Born and raised in Charlottesville, V.A., Thea Rossman ’15 grew up near the region of the Eastern United States called Appalachia, the focus of her CAMD Scholar presentation.
Rossman presented her project, “Whiteness, White Supremacy and the Evolution of Appalachia,” this past Tuesday in Kemper Auditorium, discussing the ways in which subtle forms of racism and classism appeared in and are institutionally ingrained in Appalachian society.
Whites living in the Appalachia region during the 1900s were once considered to be dumb and uncultured, as society characterized them by a primitive, failed whiteness. Even so, Rossman said, they were still considered superior to other races.
“This is white supremacy. This is the ideology of the superiority of the white race, surviving and changing to fit new circumstances, to abort seeming contradictions,” she said during her presentation. “I used Appalachia as one case study of… [how] race is not made up in stable categories: It’s shifting, it’s defined by power, it changes over time,” she continued.
In her presentation, Rossman hoped to demonstrate the ways in which apparent reality can be misleading and the ways in which history and narratives are shaped by power.
“We can think of the stories we use to make sense of the world with race being one of those stories. The ones in power are shaping the dominant narrative and creating the stories that we use to make sense of the world, and then those stories then shape the distribution of resources and power further,” said Rossman in an interview with The Phillipian.
When aid organizations came to assist the Appalachian people in the 1960s, they focused mainly on the assistance of whites and ignored other racial groups, said Rossman.
Activists and missionaries devoted to reforming Appalachia were oblivious, however, to the negative effects of their actions. They had good intentions, Rossman said, but they remained ignorant because the effects of the racism they were perpetrating were very subtle.

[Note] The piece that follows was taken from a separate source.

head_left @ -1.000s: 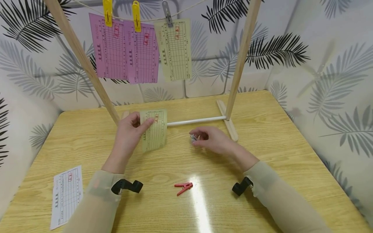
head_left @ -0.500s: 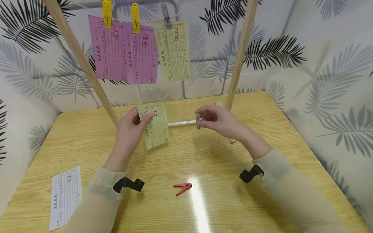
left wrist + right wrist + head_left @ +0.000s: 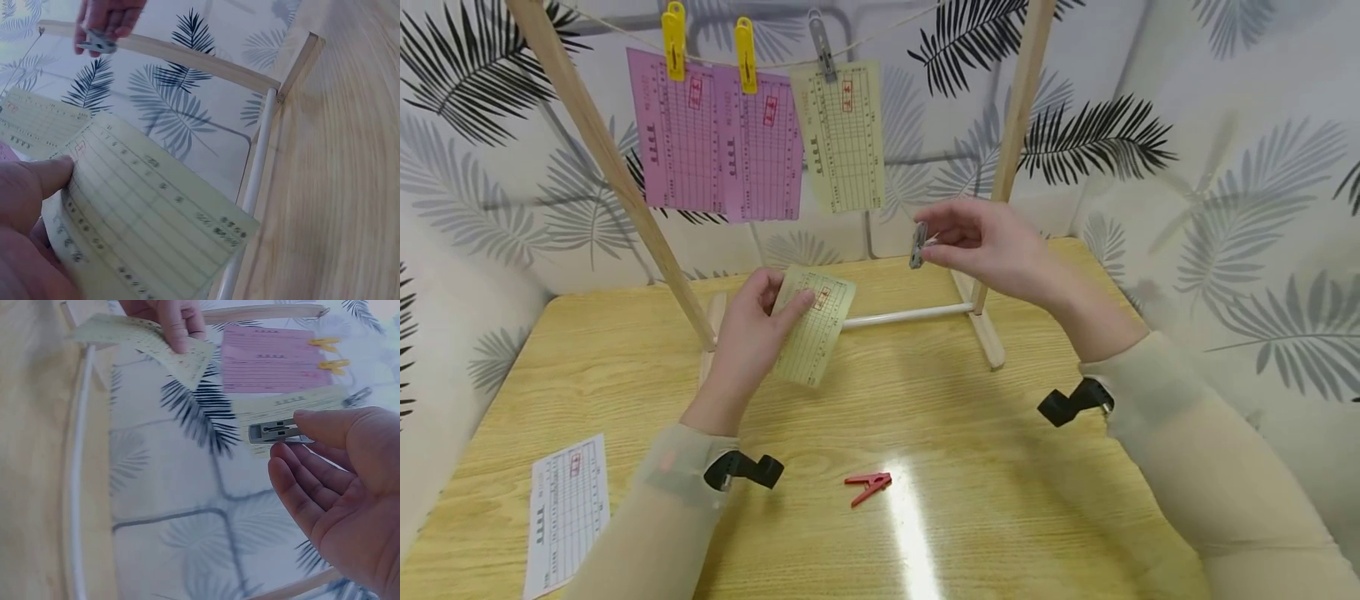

“American investment in white supremacy, as shown in Appalachia, shaped the distribution of resources in the Post-Reconstruction Era…. Once removed from the isolation that had arrested their racial development, [Appalachian whites] would move ahead with the rest of the nation because they were white,” she said during the presentation.
During her research this previous summer, Rossman used the collections of the University of Virginia Library and the internet to find writings on Appalachian studies, primary sources including color pieces, old romance novels and magazines from the time.
“The interest in the project came from my interest in race and whiteness. I want the main takeaway from my project to be about how whiteness operates in America, not about Appalachia, mainly because so few people here have any connection to Appalachia. ”
Christopher Jones, Instructor in History and Social Science, was Rossman’s faculty advisor during the project.
“I thought the presentation was superb — a feeling I believe the audience shared. It is tremendously difficult to take a complex set of subjects, like white supremacy, identity, and Appalachia, and present an argument with such clarity and depth as Thea did. What I read in her paper and heard at her talk was scholarship of a very high order,” said Jones in an email to The Phillipian.
Rossman’s presentation was the first of the series of CAMD scholar presentation of the year.